Task prompt
Read through the data, and wherever a line holds the word "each", write that line out.

Information provided
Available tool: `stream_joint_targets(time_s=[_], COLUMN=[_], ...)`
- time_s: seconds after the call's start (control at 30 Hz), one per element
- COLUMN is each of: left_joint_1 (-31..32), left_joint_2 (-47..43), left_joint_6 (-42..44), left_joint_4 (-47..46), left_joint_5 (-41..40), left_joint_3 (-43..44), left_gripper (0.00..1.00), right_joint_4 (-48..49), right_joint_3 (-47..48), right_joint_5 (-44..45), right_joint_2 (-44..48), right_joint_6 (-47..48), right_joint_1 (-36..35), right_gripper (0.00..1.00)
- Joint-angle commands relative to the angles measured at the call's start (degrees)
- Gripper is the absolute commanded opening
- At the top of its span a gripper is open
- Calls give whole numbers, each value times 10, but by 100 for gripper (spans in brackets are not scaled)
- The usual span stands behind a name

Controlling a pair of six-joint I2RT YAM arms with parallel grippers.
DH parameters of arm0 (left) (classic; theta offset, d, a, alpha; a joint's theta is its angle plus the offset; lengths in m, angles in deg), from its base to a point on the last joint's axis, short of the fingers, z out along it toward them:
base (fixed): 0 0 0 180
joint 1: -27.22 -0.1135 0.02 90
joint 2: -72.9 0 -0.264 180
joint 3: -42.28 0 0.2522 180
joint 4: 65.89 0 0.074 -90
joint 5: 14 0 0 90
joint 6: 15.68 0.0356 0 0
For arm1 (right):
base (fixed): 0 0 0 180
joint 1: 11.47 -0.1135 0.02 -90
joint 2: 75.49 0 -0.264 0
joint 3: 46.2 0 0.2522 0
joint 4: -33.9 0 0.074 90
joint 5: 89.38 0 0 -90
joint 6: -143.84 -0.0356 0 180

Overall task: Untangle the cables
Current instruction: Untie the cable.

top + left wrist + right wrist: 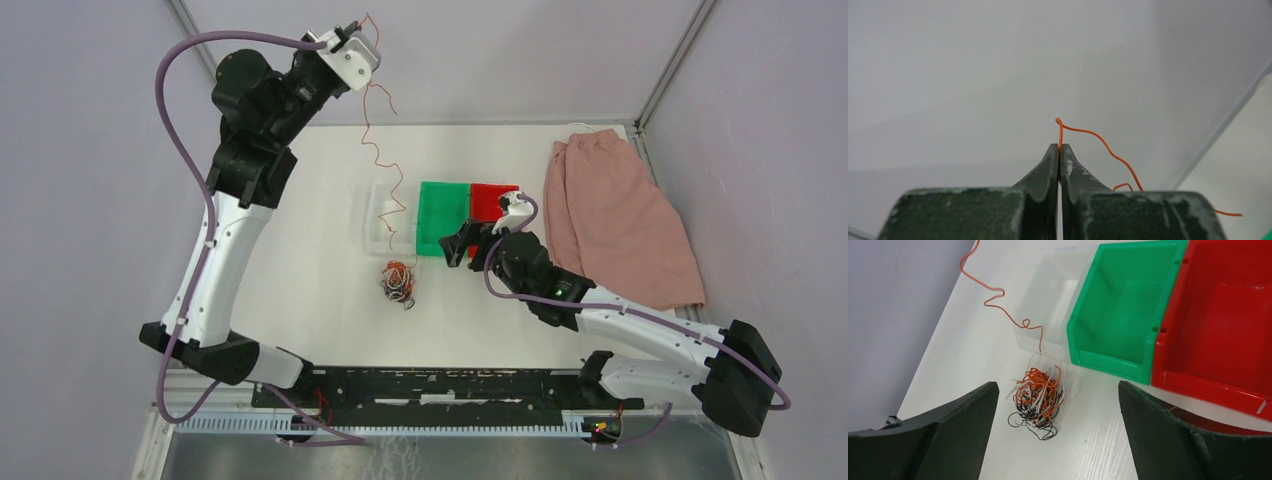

Reply to the task
- COLUMN is each of: left_joint_1 (-31..32), left_joint_2 (-47..43), left_joint_6 (-42..44), left_joint_4 (-47..46), left_joint_5 (-41..40), left_joint_3 (-43..44), left_gripper (0.00..1.00), right_joint_4 (-48..49), right_joint_3 (-47..48), right_joint_5 (-44..45), right_joint_2 (-44..48), right_joint_6 (-47..48), right_joint_1 (-36..35), right_gripper (0.00..1.00)
- Calls give whole numbers, each value times 10, but by 100 for gripper (spans in brackets are not scaled)

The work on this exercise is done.